UCLA is as locked and loaded for a title run as any team in the country. Yes, the Bruins must deal with some losses, namely those of keeper Earl Edwards and metronomic midfielder Leo Stolz, who won the Hermann Trophy. But UCLA returns Abu Danladi, the nation’s (and the conference’s) second-best forward, a midfield choked with talent led by Brian Iloski, and a defense with USMNT hopefuls Chase Gaspar and Michael Amick. UCLA isn’t just a favorite to reclaim the Pac-12. They’re a natural pick to win the whole thing.
Stanford is, without question, the Bruins’ largest impediment. We managed to go three full paragraphs without talking about Jordan Morris, but that stops now. Stanford coach Jeremy Gunn somehow managed to hang on to Morris through an offseason that featured a full national team goal against Mexico and heated interest from hometown club Seattle Sounders. Morris is the best player in college soccer, full stop, and he’s surrounded by more talent than ever. Corey Baird, Brandon Vincent, Ty Thompson - there’s quality everywhere you look. And don’t forget the ridiculous freshman class, which features top U.S. prospect Amir Bashti. That Stanford-UCLA fixture should be as good as ever.
A league-record five teams earned bids to the NCAA tournament last year: UCLA, Stanford, Cal, Washington and Oregon State. Of the three not named Stanford or UCLA, you might as well throw them up in the air and see who comes down ahead. Cal graduated its critical three-headed hydra of Stefano Bonomo, Seth Casiple and Connor Hallisey, which represented the majority of the offense. Washington was decimated by departures: Cristian Roldan, Darwin Jones, Andy Thoma and keeper Spencer Richey are all with MLS clubs now.
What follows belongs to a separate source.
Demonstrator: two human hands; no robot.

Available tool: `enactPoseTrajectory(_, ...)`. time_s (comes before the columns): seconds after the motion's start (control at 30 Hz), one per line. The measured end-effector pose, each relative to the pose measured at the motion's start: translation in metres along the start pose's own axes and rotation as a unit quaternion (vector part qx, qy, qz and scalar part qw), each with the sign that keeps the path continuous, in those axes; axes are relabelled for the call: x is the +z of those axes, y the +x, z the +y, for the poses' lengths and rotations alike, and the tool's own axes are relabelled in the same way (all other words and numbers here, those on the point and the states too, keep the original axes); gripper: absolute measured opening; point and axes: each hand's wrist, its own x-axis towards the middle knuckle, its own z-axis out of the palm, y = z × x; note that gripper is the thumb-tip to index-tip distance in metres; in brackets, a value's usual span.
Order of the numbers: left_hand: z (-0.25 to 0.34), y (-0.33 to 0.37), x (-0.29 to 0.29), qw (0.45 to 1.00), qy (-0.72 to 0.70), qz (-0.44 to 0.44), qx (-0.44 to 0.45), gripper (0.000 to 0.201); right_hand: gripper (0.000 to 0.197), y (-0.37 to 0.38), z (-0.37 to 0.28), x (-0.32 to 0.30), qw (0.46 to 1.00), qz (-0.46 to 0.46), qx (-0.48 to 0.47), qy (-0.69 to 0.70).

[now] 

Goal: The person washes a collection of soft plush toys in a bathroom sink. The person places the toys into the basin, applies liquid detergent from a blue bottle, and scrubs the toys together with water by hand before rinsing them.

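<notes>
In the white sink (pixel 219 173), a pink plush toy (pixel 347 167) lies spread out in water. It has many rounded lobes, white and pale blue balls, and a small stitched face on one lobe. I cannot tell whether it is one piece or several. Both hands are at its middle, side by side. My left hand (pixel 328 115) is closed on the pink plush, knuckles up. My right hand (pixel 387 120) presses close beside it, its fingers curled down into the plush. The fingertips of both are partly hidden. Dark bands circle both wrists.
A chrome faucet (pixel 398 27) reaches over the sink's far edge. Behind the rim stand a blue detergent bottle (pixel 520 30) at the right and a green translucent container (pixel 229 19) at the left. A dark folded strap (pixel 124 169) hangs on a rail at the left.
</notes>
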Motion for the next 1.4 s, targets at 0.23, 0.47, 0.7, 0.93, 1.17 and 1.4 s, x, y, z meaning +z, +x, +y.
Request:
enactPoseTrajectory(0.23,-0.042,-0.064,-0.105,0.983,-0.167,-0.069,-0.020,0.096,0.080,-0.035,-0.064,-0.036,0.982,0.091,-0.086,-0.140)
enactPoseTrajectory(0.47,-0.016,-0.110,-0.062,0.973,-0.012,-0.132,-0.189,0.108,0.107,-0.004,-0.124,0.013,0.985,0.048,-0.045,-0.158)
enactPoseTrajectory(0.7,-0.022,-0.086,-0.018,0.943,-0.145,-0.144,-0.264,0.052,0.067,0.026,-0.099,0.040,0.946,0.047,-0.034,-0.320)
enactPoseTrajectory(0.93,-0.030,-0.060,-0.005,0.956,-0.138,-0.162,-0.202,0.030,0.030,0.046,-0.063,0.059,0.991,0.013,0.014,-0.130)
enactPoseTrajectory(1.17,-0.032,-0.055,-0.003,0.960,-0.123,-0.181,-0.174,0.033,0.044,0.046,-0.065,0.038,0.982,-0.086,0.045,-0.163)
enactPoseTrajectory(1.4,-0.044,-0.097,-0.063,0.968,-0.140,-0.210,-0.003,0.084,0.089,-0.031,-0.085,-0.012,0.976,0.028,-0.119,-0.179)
As for Oregon State, the Beavers lost second overall MLS draft pick Khiry Shelton, arguably the most critical single player to any one team anywhere in the country.
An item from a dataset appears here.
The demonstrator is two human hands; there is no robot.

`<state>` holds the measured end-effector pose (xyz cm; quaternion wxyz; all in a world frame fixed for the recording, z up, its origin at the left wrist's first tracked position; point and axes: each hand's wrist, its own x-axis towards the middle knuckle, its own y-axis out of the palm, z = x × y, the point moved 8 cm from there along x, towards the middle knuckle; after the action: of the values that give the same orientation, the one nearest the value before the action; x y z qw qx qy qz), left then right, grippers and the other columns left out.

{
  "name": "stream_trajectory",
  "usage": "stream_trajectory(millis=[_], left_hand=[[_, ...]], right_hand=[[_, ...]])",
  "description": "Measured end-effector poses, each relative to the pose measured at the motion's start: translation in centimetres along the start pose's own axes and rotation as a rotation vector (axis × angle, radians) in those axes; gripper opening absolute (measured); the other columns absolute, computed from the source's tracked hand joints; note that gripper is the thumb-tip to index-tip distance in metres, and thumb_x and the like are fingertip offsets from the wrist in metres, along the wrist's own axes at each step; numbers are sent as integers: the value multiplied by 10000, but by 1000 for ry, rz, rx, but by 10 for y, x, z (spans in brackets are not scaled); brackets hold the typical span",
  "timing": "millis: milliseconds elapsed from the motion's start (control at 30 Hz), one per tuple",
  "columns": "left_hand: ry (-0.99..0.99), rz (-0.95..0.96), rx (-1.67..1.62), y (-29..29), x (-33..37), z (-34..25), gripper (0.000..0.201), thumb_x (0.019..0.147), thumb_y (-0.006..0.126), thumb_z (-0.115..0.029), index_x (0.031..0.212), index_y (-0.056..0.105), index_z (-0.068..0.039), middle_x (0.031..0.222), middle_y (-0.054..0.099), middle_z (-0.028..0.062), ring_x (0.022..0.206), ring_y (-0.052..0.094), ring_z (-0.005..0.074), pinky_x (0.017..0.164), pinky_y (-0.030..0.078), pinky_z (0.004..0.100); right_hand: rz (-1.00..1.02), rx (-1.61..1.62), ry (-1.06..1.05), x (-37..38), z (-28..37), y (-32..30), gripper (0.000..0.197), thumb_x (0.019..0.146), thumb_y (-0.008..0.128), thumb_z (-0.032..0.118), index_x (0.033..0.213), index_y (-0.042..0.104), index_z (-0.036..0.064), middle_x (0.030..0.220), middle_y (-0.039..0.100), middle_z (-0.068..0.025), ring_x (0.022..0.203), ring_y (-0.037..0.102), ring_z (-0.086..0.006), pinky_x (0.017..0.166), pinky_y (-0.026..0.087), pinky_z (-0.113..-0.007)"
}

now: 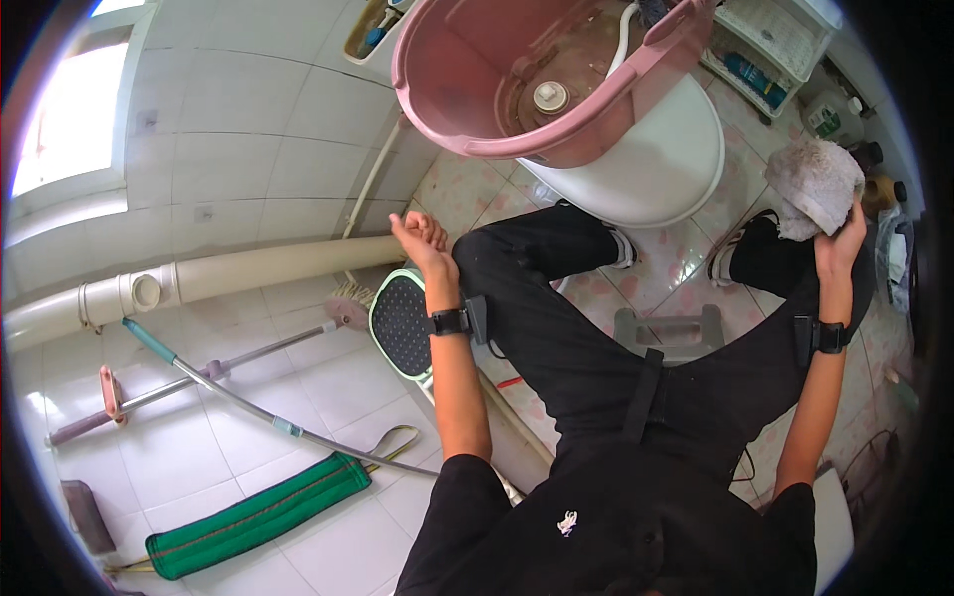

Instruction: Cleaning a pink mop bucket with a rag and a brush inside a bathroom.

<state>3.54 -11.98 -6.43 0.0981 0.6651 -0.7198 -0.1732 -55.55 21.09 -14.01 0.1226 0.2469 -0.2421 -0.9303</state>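
Note:
My right hand (841,243) grips a crumpled, pale grey-pink cloth (817,184) from below, out over my right knee. My left hand (425,238) is beside my left knee, its fingers curled in and its thumb stretched out; nothing shows in it. Ahead of me a large pink plastic tub (447,89) rests on a white rounded lid (666,169), which looks like a toilet's. Inside the tub are a round white cap-like piece (551,96), a white hose (623,38) and some murky-looking brown on the bottom.
A grey step stool (671,333) stands between my legs. Left of me are a thick pipe (229,276), a brush (348,310), long-handled poles (248,402), a green mop pad (258,512) and a green-rimmed dotted board (399,323). A white shelf (770,45) and bottles (833,117) line the right.

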Motion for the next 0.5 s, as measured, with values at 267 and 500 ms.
stream_trajectory(millis=[267,500], left_hand=[[251,342,1360,31,-71,-2,382,951,558,-198,1304,577,-52,1276,587,195,1213,551,343,1028,421,417],[-14,-168,944,-90,-115,-14,591,947,559,-155,1476,374,32,1488,451,208,1352,469,325,1136,344,392]], right_hand=[[-63,9,-13,-3,8,-8,389,1032,494,257,1329,543,10,1312,609,-90,1213,581,-248,1044,442,-412],[-63,25,1,-11,7,6,377,1024,498,244,1315,555,11,1304,605,-84,1206,575,-222,1046,435,-387]])
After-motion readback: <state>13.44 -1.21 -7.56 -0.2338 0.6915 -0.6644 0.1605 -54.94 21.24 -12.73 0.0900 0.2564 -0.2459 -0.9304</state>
The question for all three is which team has the leftover talent and recruited reinforcements to fill the gaps. Washington, which has had a tremendous two-year run featuring a Pac-12 title in 2013, will turn to striker Mason Robertson and senior midfielder James Moberg, a surefire first round pick in 2016. Cal has just five upperclassmen on the roster, but technical talent abounds in players like creator Jose Carrera-Garcia and Christian Thierjung.
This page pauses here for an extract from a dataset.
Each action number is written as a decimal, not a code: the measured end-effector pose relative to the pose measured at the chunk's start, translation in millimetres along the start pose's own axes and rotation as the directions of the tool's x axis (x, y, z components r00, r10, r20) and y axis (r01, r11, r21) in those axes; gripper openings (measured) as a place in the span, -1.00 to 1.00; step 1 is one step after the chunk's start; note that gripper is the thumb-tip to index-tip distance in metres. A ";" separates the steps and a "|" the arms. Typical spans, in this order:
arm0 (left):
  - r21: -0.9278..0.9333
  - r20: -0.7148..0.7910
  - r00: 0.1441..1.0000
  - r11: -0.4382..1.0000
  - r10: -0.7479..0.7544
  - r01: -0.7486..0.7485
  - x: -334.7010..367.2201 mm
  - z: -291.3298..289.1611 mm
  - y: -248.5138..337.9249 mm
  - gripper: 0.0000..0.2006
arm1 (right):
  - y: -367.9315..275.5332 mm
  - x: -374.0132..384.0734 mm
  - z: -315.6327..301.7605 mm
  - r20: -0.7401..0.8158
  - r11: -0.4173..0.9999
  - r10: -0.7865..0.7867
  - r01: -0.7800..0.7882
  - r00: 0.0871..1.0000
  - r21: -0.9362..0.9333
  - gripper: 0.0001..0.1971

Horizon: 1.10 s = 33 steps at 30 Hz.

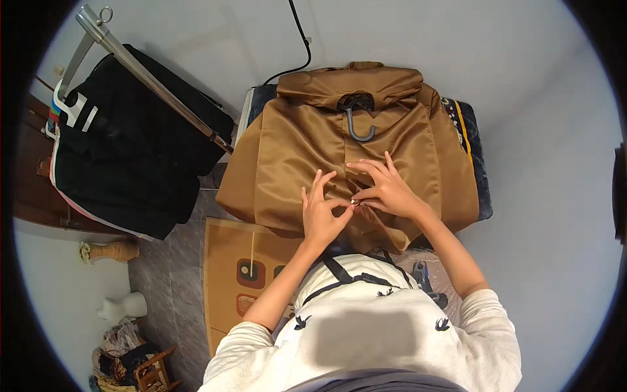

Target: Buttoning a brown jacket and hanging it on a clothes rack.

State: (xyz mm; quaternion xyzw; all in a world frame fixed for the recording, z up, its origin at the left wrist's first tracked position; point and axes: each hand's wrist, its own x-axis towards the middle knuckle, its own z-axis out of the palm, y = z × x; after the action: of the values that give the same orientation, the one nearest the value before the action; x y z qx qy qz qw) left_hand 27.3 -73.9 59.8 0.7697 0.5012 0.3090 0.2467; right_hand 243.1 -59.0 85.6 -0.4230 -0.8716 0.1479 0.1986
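Observation:
A brown satin garment [294,144] lies spread over a padded surface in front of me, with the grey hook of a hanger [361,134] sticking out of its neck opening. Both my hands meet at its front, near the lower edge. My left hand [320,215] pinches the cloth between thumb and forefinger, its other fingers raised. From the right, my right hand [390,191] pinches the same spot, fingers fanned out above. A small shiny piece [354,202] shows between the fingertips; it is too small to name. Folds of cloth bunch below it.
Dark padding [480,160] shows beyond the garment's right side. At left, black clothing [130,144] hangs from a metal rack [153,78]. A patterned brown mat [225,274] covers floor at lower left. A black cable [302,32] runs down the wall.

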 end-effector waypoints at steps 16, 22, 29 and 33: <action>-0.004 -0.038 0.994 0.995 0.100 -0.100 -1.4 2.3 -10.6 -0.89 | 8.6 1.9 5.1 -0.046 0.997 -0.016 0.019 0.999 0.075 -0.87; 0.085 -0.106 0.963 0.967 0.249 -0.241 1.0 -1.9 -10.2 -0.90 | 14.9 9.0 4.3 -0.066 0.957 -0.044 0.061 0.997 0.283 -0.88; -0.014 -0.087 0.987 0.990 0.136 -0.138 0.2 -3.9 -7.1 -0.85 | -0.1 9.1 6.6 -0.028 0.987 0.075 -0.071 0.997 0.141 -0.92; 0.021 -0.074 0.996 0.998 0.055 -0.054 1.1 0.9 -3.8 -0.82 | 3.9 7.6 9.8 0.006 0.983 0.110 -0.110 0.994 0.150 -0.93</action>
State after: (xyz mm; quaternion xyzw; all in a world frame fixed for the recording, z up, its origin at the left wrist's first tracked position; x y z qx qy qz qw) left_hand 25.9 -71.5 56.8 0.7734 0.4917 0.3393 0.2120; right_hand 236.8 -51.6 77.0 -0.4545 -0.8330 0.2234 0.2226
Oregon State, meanwhile, is getting striker and defending league rookie of the year Timmy Mueller back after he was named the PDL Player of the Year following a strong summer. The worst news the Beavers got this summer came when top recruit Christian Lucatero, a true game-changer, signed a Homegrown deal with the Houston Dynamo weeks before the season started. It’s fair to put the Beavers in a relative dead heat with Washington and Cal entering the season, even if the latter two seem to have a bit more pieces back.
San Diego State won just one game in the Pac-12 last year, but there were promising vital signs at the end of the year. The Aztecs faced a murderer’s row to finish the season in Washington, Cal, Stanford and UCLA, and they lost each four by just a goal (and took Stanford to OT). Of the nine returning upperclassmen, six are defenders grizzled by the attacking realities of the Pac-12. That should help the build process while the attack gels. That won’t get any easier with the outbound transfer of attacking talisman David Olsen, who led the team as a freshman with seven goals in 2014 and now plays for Seattle University. Of the 22 goals SDSU scored last year, only six return, led by Rene Reyes’ two. The young players will have to grow up fast.